After being hurt by toxic friends, it’s natural to feel guarded about letting new people get close to you. Here are tips for rebuilding trust and communication skills:

  • Focus on making low-stakes friendships centered on shared interests or activities first.
  • Open up slowly and watch for signs of empathy, integrity and compassion in new friends.
  • Notice any tendencies to catastrophize and challenge negative assumptions about others’ intentions.
  • Communicate your friendship needs clearly and watch how a person responds.
  • Accept offers of support from kind people, even if you initially feel undeserving.
  • Appreciate friendships that energize you and make you feel good about yourself.
  • Get comfortable setting boundaries by starting with smaller issues.
  • Remind yourself you have the power to walk away if a friendship becomes unhealthy again.
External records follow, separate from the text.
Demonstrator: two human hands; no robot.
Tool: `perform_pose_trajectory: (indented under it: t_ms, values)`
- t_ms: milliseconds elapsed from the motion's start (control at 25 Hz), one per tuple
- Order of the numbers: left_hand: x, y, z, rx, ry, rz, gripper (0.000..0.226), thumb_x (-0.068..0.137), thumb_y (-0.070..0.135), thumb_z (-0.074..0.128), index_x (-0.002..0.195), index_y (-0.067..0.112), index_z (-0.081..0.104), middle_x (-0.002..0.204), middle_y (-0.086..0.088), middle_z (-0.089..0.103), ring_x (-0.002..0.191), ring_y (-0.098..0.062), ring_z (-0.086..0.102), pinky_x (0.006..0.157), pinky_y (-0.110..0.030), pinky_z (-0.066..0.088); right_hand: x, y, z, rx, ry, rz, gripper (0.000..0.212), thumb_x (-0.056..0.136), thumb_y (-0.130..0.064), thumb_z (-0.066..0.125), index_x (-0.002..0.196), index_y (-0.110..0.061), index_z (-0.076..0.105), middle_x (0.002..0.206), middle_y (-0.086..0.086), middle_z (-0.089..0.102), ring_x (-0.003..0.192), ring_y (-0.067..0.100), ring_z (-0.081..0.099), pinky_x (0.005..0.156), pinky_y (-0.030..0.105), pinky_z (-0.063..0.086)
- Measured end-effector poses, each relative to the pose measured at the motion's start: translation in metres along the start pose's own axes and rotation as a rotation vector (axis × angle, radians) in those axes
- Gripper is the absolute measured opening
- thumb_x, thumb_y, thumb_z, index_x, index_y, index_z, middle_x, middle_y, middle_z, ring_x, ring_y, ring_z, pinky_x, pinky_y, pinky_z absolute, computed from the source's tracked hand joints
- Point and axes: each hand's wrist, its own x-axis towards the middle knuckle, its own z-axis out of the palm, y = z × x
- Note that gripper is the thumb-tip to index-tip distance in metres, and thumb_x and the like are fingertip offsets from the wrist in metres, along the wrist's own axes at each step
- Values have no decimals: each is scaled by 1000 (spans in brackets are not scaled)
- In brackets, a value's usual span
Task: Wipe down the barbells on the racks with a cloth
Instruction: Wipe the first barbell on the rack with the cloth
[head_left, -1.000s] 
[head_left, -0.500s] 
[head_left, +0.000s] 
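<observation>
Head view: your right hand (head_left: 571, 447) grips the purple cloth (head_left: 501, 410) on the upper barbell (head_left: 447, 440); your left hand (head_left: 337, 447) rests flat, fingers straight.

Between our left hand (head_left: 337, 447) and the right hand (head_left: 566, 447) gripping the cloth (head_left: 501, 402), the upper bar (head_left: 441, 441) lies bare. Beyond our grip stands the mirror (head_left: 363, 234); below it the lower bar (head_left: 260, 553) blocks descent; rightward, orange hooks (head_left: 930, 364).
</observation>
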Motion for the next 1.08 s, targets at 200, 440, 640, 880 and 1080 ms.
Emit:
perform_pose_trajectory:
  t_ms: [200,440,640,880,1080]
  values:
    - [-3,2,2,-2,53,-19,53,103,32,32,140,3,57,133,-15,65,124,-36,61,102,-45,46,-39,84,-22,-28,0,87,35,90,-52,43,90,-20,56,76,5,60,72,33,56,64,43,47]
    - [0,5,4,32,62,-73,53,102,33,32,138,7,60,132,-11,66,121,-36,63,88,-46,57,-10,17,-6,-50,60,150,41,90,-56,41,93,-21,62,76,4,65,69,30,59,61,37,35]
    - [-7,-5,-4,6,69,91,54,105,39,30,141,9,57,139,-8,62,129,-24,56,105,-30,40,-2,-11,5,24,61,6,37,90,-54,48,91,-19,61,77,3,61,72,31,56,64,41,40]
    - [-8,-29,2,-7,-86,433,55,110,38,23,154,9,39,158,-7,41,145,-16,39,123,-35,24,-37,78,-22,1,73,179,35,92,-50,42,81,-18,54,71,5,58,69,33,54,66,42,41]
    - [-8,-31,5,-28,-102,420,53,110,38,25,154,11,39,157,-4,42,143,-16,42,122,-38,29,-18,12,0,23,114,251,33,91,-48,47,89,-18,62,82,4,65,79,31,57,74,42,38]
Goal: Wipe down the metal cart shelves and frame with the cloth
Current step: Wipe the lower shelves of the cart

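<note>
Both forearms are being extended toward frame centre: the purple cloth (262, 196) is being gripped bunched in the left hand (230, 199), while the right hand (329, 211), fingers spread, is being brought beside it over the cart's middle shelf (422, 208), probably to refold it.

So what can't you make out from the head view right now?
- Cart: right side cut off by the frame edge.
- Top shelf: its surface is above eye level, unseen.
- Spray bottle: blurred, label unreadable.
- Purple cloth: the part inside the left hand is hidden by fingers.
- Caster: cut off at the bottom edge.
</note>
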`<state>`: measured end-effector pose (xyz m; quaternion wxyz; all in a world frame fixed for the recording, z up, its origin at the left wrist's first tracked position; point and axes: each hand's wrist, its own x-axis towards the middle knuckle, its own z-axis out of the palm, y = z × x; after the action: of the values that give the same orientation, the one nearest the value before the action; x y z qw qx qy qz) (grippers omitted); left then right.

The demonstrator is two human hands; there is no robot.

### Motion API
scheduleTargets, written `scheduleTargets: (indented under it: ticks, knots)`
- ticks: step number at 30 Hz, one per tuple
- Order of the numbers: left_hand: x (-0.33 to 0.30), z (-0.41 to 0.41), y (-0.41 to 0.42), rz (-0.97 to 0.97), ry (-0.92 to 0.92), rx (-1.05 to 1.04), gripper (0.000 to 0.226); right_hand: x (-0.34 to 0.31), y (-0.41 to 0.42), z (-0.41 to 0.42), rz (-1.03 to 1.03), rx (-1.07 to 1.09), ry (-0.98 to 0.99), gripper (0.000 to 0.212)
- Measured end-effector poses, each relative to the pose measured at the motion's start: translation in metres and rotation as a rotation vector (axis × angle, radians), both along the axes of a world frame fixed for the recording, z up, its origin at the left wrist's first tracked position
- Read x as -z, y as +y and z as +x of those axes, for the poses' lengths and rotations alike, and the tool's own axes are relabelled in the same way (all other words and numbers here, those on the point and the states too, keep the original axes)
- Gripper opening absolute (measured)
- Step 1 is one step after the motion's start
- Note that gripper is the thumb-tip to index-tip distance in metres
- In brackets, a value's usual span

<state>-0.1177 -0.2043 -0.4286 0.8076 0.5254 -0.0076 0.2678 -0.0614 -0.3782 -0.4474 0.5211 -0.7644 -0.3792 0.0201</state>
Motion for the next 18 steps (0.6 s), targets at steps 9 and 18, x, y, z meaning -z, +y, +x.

Healing happens gradually through baby steps. Focus on communicating clearly, honoring your instincts, and believing you deserve positive connections.

Signs you’re ready for new friendships after PTSD

Recovering from friendship-related trauma is a journey, not a destination. But notice these signs you’re ready to start welcoming new friendships:

  • You’re able to reflect on the friendship neutrally vs. becoming flooded with emotion.
  • You have strong self-esteem and a stable sense of identity.
  • You trust your ability to choose friends wisely and set boundaries.
  • You feel desire for meaningful connection vs. isolation and withdrawal.
  • You communicate feelings and needs calmly and confidently.
  • You embrace qualities like trust, respect, and honesty in new friends.
  • You feel energized by social interactions vs. exhausted or resentful.
  • You can give people a chance without ignoring red flags or warning signs.

New friendships still take effort, but are motivated more by hope than fear. This mindset shift is a sign your friendship PTSD is giving way to new growth.

Conclusion

Friendship PTSD is very real, with painful emotional consequences. But with time, self-care, community support, and professional help, healing is absolutely possible. If you’ve been traumatized by toxic friendships, trust that you can regain inner peace, self-worth, and the ability to build new positive connections. Be gentle with yourself and know you have a right to feel better.